As regards the evolution of limbs of terrestrial arthropods, we have the following stages: 1, the soft unjointed limbs of Tardigrades, ending in two claws, and those of Peripatus, and the pseudo- or prop-legs of certain dipterous larvæ; 2, finally the evolution of the long, solid, jointed limbs of Pauropus and other primitive myriopods, the legs forming solid, firm supports elevating the body, and enabling the insect to drag itself over the ground or to walk or run. When the body is elongated and many-segmented, the legs are necessarily numerous; but when it is short, the legs become few in number, i.e. six, in the hexapodous young of myriopods and in insects, or eight in Arachnida. Whenever the legs are used for walking, i.e. to raise and support the body, they end in a solid point or in a pair of forceps or claws. On the other hand, as in phyllopods, where the legs are used mainly for swimming, they are unarmed and are soft and membranous, or, as in the limbs of the nauplius or zoëa stage of crustaceans, end in a simple soft point, which often bears tactile setæ.

The tarsal joints are more numerous in order to give greater flexibility to the limb in seizing and grasping objects, both to drag the body forwards and to support it.

Unlike those of the Crustacea, the limbs of insects are not primitively biramose, but single, the three-lobed first maxillæ, and secondarily bilobed second maxillæ being the result of adaptation. Embryology on the whole proves the truth of this assumption; the maxillæ of both pairs are at first single buds, afterwards becoming lobed. All the appendages of the body, including the ovipositor or sting, are modified limbs, as shown by their embryological development.

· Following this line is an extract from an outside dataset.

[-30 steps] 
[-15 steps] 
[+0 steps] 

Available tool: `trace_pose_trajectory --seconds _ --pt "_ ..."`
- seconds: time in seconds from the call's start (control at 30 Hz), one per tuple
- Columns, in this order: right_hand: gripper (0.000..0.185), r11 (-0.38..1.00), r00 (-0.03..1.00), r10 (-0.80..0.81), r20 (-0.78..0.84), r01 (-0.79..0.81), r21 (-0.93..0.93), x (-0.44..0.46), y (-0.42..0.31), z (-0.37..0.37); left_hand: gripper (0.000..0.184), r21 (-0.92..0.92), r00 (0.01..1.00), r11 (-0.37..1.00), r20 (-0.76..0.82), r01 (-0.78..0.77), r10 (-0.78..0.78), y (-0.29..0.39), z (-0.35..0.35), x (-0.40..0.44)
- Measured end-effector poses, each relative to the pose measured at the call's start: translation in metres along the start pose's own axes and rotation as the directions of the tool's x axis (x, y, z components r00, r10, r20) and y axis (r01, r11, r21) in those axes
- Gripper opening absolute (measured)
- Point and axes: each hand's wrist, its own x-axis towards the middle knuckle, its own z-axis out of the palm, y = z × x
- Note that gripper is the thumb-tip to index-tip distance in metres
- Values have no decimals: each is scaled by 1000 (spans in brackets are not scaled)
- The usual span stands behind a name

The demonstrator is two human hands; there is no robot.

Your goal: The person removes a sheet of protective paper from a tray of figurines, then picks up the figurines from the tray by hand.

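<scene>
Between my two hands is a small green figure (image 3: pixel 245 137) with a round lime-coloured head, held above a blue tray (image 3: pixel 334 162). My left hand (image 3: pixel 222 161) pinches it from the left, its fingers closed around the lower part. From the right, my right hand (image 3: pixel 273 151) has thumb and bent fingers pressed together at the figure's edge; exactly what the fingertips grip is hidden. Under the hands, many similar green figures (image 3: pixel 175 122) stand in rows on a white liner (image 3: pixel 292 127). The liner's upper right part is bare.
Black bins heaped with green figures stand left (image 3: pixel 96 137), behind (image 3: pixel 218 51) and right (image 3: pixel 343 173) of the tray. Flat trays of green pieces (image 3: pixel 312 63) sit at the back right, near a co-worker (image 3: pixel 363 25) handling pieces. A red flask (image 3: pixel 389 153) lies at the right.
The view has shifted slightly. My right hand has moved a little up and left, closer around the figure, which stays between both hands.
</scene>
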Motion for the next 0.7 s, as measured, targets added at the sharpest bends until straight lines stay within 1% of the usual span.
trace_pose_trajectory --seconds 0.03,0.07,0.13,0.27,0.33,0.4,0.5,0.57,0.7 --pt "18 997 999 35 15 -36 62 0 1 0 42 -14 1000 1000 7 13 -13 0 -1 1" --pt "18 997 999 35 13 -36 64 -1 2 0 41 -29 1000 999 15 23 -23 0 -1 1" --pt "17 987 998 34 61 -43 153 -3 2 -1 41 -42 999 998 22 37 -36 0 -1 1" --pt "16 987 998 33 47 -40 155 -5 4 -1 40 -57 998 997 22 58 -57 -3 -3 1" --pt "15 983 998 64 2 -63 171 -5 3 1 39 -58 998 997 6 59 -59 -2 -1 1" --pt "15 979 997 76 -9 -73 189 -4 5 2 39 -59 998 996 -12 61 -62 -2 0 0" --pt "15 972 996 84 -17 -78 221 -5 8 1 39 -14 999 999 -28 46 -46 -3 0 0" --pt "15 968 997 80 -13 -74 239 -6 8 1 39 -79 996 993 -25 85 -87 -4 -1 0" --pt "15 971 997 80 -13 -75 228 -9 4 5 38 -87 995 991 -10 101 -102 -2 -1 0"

It is noticeable that in the crab, where the body is raised by the limbs above the bottom, it is much shorter and more cephalized than in the shrimps. Also in the simply walking and running spiders, the hind-body is shorter than in scorpions, while in the running and flying insects, such as the Cicindelidæ, and in the swiftly flying flies and bees, there is a tendency to a shortening of the body, especially of the abdomen. The long body of the dragon-fly is an impediment to flight, but compensated for by the action of the large wings.

The arthropodan limb is a compound leverage system. It is, says Graber, a lateral outgrowth of the trunk, which repeats in miniature that of the main trunk, its single series of joints or segments forming a jointed dermo-muscular tube. Yet the lateral appendages of an insect differ from the main trunk in two ways: (1) they taper to the end which bears the two claws, and (2) their segments are in the living animal arranged not in a straight line, but at different angles to each other. The basal joint turning on the trunk acts as the first of a whole series of levers. The second joint, however, is connected with the musculature of the first or basal joint, and thus each succeeding joint is moved on the one preceding. Each lever, from the first to the last, is both an active and a passive instrument. (Graber.)